Home » Welsh NHS staff suspend strike action following improved offer from ministers
Health National News

Welsh NHS staff suspend strike action following improved offer from ministers

STRIKES by members in Wales are on hold after further progress was made in talks with the Welsh Government, the CSP has announced.

The strikes, due to take place in all health boards on Tuesday, will be paused to allow further negotiations to take place between unions including the CSP and the government following the breakthrough today.

Other unions have taken the same decision and talks will continue through next week to finalise an offer that can be put to members in an online vote.

The new offer includes a further 3 per cent on top of the £1,400 given to all staff, 1.5 per cent of which would be consolidated.

The remainder of the pay offer would be non-consolidated and further discussions will be needed to determine how this overall amount of 1.5 per cent would be allocated across bands.

In addition, the revised package includes some other elements of terms and conditions on which negotiations will continue next week.

Health Minister Eluned Morgan has offered eight health unions an extra 3% on top of the £1,400 already promised.

The Royal College of Nursing (RCN), Chartered Society of Physiotherapy (CSP), Royal College of Midwives (RCM) and GMB union ambulance staff have put walkouts next week on hold. However strikes by other union members, including Unite, are still going ahead.

The Welsh Ambulance Service has said 20 military personnel will be drafted in to help drive ambulances during the upcoming Unite strike on 6 and 7 February. Chief executive of the ambulance service, Jason Killens, said: “We understand the reasons for strike action and thank the Welsh government for their commitment to finding a resolution which has got us this far.

“That said, with two days of action still planned by Unite, we would ask the public to think very carefully before calling 999 next week.”

online casinos UK

A Welsh Government spokesperson said: “Following continued discussions over the last week, we are pleased to announce that an enhanced pay offer has been made to our health trade unions. On this basis, we are hopeful that the planned industrial action over Monday 6th and Tuesday 7th February will be postponed, allowing trade unions to discuss the proposals further with their members. Individual trade unions will confirm their intentions regarding next week’s action, prior to further talks with their members.

“This revised pay offer comprises an additional 3%, of which 1.5% is consolidated so will be in pay packets year-on-year, on top of the Pay Review Body recommendations, which have already been implemented in full. This offer will be backdated to April 2022. Included in this revised package are a number of non-pay commitments to enhance staff well-being, on which negotiations will continue next week.
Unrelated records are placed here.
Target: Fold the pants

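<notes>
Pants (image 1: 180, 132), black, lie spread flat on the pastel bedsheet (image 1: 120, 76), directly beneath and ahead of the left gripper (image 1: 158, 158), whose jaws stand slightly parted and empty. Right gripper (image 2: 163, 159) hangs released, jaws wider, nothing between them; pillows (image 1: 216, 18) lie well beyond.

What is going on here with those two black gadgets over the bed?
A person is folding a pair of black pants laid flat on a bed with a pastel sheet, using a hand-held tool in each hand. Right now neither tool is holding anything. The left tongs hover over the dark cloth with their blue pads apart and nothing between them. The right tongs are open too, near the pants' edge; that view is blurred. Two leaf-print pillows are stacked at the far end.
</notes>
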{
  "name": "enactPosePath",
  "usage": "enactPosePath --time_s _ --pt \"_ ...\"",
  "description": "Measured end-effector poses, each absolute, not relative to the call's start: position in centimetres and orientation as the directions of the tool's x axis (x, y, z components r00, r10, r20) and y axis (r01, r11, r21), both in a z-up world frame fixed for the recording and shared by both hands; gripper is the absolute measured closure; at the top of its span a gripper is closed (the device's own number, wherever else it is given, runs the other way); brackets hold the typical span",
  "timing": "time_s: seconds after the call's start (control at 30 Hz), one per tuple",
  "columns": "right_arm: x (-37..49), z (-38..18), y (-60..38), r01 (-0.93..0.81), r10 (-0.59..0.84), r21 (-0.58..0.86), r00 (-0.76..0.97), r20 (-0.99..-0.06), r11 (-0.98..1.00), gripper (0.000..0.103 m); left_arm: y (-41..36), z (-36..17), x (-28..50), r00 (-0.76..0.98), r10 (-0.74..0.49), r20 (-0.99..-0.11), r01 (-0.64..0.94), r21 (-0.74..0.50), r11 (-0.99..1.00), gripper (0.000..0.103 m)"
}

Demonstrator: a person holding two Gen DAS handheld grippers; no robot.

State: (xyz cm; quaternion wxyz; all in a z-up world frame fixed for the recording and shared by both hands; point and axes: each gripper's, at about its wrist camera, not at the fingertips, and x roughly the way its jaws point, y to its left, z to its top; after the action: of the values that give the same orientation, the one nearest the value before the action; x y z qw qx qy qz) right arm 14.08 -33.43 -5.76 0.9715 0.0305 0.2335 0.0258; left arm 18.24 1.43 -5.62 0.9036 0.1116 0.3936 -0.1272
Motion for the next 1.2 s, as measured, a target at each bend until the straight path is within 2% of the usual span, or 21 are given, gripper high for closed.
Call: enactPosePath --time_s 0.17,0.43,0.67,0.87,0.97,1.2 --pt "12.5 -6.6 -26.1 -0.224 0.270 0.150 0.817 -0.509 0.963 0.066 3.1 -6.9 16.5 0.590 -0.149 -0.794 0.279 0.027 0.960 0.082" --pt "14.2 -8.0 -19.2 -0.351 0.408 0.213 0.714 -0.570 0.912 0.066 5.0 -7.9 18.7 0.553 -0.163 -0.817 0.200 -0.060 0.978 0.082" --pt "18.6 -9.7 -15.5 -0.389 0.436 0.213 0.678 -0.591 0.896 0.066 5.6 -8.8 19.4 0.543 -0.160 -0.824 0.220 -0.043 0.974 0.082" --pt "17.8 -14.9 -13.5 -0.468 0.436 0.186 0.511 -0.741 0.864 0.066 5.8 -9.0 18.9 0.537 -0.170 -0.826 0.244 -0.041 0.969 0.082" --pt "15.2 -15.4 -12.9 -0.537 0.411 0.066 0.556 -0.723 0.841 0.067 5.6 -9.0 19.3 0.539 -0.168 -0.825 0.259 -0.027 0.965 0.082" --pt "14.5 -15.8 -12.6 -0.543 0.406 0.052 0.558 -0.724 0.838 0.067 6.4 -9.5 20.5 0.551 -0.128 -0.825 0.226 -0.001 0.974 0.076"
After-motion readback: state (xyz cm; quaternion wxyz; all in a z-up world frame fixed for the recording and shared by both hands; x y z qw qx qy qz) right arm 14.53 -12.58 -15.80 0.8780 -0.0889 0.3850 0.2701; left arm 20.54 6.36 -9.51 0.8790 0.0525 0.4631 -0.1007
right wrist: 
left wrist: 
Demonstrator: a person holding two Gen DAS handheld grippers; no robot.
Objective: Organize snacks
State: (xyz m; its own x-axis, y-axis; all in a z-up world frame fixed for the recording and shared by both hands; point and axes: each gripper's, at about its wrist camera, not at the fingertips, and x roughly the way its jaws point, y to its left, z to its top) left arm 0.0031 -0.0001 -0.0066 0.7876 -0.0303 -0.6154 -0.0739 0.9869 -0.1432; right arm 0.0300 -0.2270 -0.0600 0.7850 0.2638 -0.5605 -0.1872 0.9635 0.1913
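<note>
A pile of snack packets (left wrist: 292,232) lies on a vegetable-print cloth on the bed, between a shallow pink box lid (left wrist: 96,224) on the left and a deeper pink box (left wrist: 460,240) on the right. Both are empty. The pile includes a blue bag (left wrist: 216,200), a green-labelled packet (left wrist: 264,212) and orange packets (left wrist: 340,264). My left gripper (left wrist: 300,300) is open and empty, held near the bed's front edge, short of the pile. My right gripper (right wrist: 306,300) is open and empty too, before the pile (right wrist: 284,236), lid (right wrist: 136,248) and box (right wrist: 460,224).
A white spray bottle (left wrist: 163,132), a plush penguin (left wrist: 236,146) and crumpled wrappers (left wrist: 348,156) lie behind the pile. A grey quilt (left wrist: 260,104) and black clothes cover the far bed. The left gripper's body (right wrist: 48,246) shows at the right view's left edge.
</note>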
“Whilst there is currently no improved pay offer on the table for NHS staff in England, it was also agreed that any resulting Barnett consequential following any improved offer to staff in England would result in a further pay offer to staff in Wales.

“We would like to thank those that have participated in the negotiations for their positive engagement and goodwill. We are awaiting a formal response from each of the individual trade unions.”

Unite represents about 25% of all ambulance staff in Wales and said members would still strike on Monday, unless a better deal is agreed over the weekend.

“It would be wholly premature for Unite to talk about any deals being done in relation to the Welsh ambulance dispute,” said general secretary Sharon Graham.

“Negotiations are continuing. Unite will be available all weekend in the hope that a satisfactory offer can be put together to avert strikes next week.”

Thousands of ambulance workers have been holding walkouts since December, with GMB members only responding to life-threatening calls. Staff staged two strikes in January as part of their calls for better pay, above inflation. It put increasing pressure on the Welsh government as strikes left the service “seriously disrupted”.